----- Data block -----

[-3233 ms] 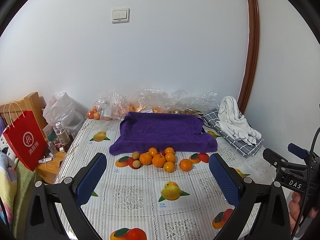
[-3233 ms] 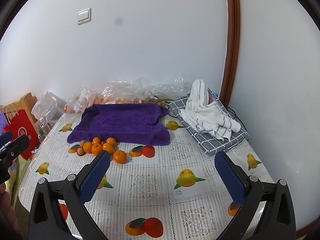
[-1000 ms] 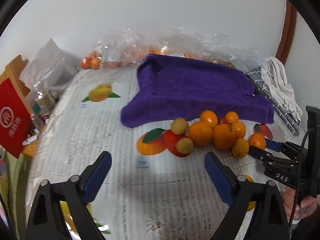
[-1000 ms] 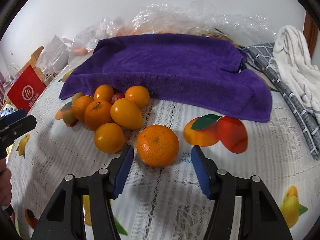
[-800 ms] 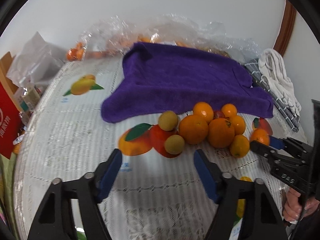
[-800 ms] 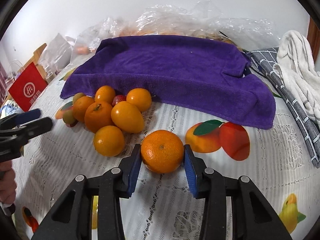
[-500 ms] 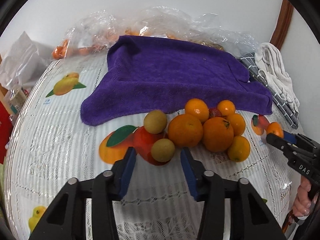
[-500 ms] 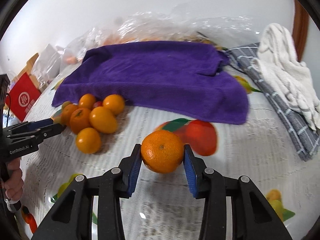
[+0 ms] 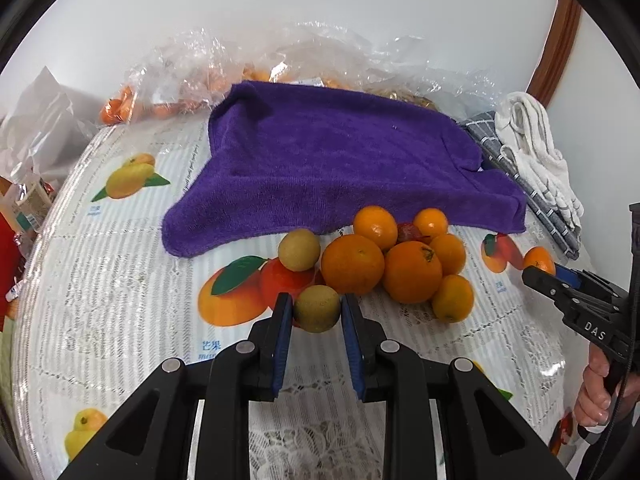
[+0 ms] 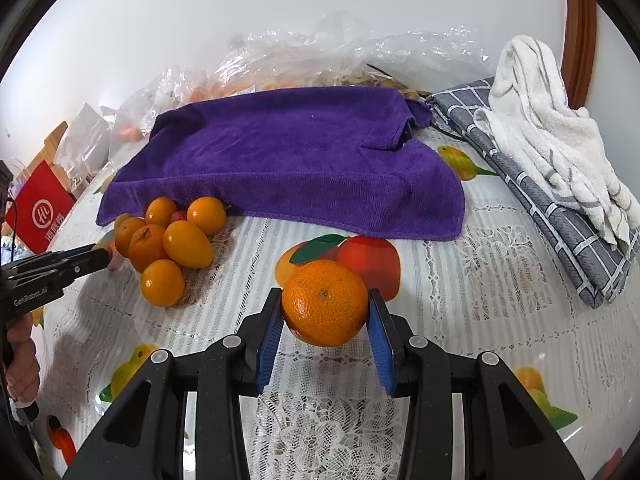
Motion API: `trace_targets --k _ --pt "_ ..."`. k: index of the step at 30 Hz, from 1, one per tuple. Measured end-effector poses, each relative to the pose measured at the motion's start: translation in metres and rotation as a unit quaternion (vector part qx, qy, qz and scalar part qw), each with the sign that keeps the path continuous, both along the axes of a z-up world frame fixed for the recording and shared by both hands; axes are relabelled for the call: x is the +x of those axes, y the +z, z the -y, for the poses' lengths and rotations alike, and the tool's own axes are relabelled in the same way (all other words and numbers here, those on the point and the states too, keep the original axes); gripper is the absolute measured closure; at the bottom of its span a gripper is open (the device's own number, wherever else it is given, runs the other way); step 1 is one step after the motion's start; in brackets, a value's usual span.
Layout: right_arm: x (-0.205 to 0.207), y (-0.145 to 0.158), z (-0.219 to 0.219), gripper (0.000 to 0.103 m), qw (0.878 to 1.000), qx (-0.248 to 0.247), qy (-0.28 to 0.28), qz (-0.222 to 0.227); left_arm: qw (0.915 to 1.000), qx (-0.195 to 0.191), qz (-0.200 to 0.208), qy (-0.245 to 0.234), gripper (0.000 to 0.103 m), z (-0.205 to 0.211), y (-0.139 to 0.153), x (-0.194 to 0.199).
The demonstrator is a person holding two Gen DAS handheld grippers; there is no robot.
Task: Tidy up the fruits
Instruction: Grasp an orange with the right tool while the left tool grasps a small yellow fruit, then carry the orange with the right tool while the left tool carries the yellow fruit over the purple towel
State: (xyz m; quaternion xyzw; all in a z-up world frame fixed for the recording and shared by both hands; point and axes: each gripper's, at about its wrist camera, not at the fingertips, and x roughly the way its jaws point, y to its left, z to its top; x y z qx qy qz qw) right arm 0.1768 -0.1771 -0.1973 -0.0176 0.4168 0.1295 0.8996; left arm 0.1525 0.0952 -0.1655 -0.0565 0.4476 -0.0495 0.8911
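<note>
A pile of oranges (image 9: 400,256) lies on the fruit-print tablecloth in front of a purple towel (image 9: 340,160), with a yellow-green fruit (image 9: 299,244) at its left. My left gripper (image 9: 316,302) is closing its jaws on a second small yellow-green fruit (image 9: 318,314); both blue pads touch its sides. My right gripper (image 10: 325,298) is shut on a large orange (image 10: 324,304), held just above the cloth to the right of the pile (image 10: 168,240). The left gripper (image 10: 102,256) shows at the left edge of the right wrist view.
Clear plastic bags (image 9: 180,80) with more fruit line the wall behind the towel. A white towel (image 10: 552,140) on a grey checked cloth (image 10: 560,232) lies at the right. A red paper bag (image 10: 38,204) stands off the table's left edge.
The left gripper came in on the small yellow-green fruit and its jaws closed around it. The right gripper shut on the large orange and carried it right, away from the pile.
</note>
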Motion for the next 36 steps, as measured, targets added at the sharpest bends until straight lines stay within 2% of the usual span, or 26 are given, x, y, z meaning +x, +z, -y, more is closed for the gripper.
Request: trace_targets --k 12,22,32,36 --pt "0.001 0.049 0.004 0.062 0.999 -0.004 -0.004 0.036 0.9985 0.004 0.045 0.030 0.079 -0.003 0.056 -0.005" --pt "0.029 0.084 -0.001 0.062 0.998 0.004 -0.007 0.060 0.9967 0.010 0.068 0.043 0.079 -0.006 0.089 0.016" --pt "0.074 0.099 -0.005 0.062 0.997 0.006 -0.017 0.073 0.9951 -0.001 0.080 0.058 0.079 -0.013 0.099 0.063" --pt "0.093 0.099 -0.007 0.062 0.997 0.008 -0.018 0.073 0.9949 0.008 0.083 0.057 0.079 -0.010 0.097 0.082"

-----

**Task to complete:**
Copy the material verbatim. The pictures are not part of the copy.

**Task solution:**
[-3233 ms] 
[-3233 ms] 
[-1000 ms] 
[-1000 ms] 
[-800 ms] 
[-800 ms] 
[-500 ms] 
[-500 ms] 
[+0 ms] 
[+0 ms] 
Motion API: `trace_targets --k _ --pt "_ ..."`. k: index of the step at 30 Hz, from 1, one per tuple. Measured end-effector poses, each relative to the pose measured at the motion's start: translation in metres and rotation as a unit quaternion (vector part qx, qy, qz and scalar part qw), each with the sign that keeps the path continuous, both along the axes of a z-up world frame fixed for the recording and shared by both hands; axes are relabelled for the call: x is the +x of those axes, y the +z, z the -y, for the poses' lengths and rotations alike, and the tool's own axes are relabelled in the same way (all other words and numbers here, those on the point and the states too, keep the original axes); gripper is the absolute measured closure; at the bottom of its span a gripper is open (the device's own number, wherever else it is given, runs the other way); step 1 is one step after the motion's start; in brackets, a value's usual span.
Layout: right_arm: x (-0.205 to 0.207), y (-0.145 to 0.158), z (-0.219 to 0.219), gripper (0.000 to 0.103 m), qw (0.878 to 1.000), qx (-0.248 to 0.247), qy (-0.28 to 0.28), qz (-0.222 to 0.227); left_arm: qw (0.915 to 1.000), qx (-0.195 to 0.191), qz (-0.200 to 0.208), qy (-0.245 to 0.234), gripper (0.000 to 0.103 m), z (-0.205 to 0.211), y (-0.139 to 0.153), x (-0.194 to 0.199).
The demonstrator is a person holding two Gen DAS handheld grippers; there is no robot.
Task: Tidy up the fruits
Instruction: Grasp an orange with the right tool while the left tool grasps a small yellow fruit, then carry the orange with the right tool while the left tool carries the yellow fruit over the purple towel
State: (xyz m; quaternion xyzw; all in a z-up world frame fixed for the recording and shared by both hands; point and axes: each gripper's, at about its wrist camera, not at the fingertips, and x roughly the way its jaws point, y to its left, z to its top; x y z qx qy qz qw) right arm 0.1768 -0.1771 -0.1973 -0.0176 0.4168 0.1295 0.8996; left arm 0.1525 0.0952 -0.1655 -0.0565 0.4476 -0.0495 0.8911
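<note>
A pile of oranges (image 9: 400,256) lies on the fruit-print tablecloth in front of a purple towel (image 9: 340,160), with a yellow-green fruit (image 9: 299,244) at its left. My left gripper (image 9: 316,302) is closing its jaws on a second small yellow-green fruit (image 9: 318,314); both blue pads touch its sides. My right gripper (image 10: 325,298) is shut on a large orange (image 10: 324,304), held just above the cloth to the right of the pile (image 10: 168,240). The left gripper (image 10: 102,256) shows at the left edge of the right wrist view.
Clear plastic bags (image 9: 180,80) with more fruit line the wall behind the towel. A white towel (image 10: 552,140) on a grey checked cloth (image 10: 560,232) lies at the right. A red paper bag (image 10: 38,204) stands off the table's left edge.
The left gripper came in on the small yellow-green fruit and its jaws closed around it. The right gripper shut on the large orange and carried it right, away from the pile.
</note>
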Motion for the next 36 steps, as measured, targets added at the sharpest bends until straight lines stay within 2% of the usual span, or 26 are given, x, y, z meaning +x, +z, -y, more is closed for the gripper.
Request: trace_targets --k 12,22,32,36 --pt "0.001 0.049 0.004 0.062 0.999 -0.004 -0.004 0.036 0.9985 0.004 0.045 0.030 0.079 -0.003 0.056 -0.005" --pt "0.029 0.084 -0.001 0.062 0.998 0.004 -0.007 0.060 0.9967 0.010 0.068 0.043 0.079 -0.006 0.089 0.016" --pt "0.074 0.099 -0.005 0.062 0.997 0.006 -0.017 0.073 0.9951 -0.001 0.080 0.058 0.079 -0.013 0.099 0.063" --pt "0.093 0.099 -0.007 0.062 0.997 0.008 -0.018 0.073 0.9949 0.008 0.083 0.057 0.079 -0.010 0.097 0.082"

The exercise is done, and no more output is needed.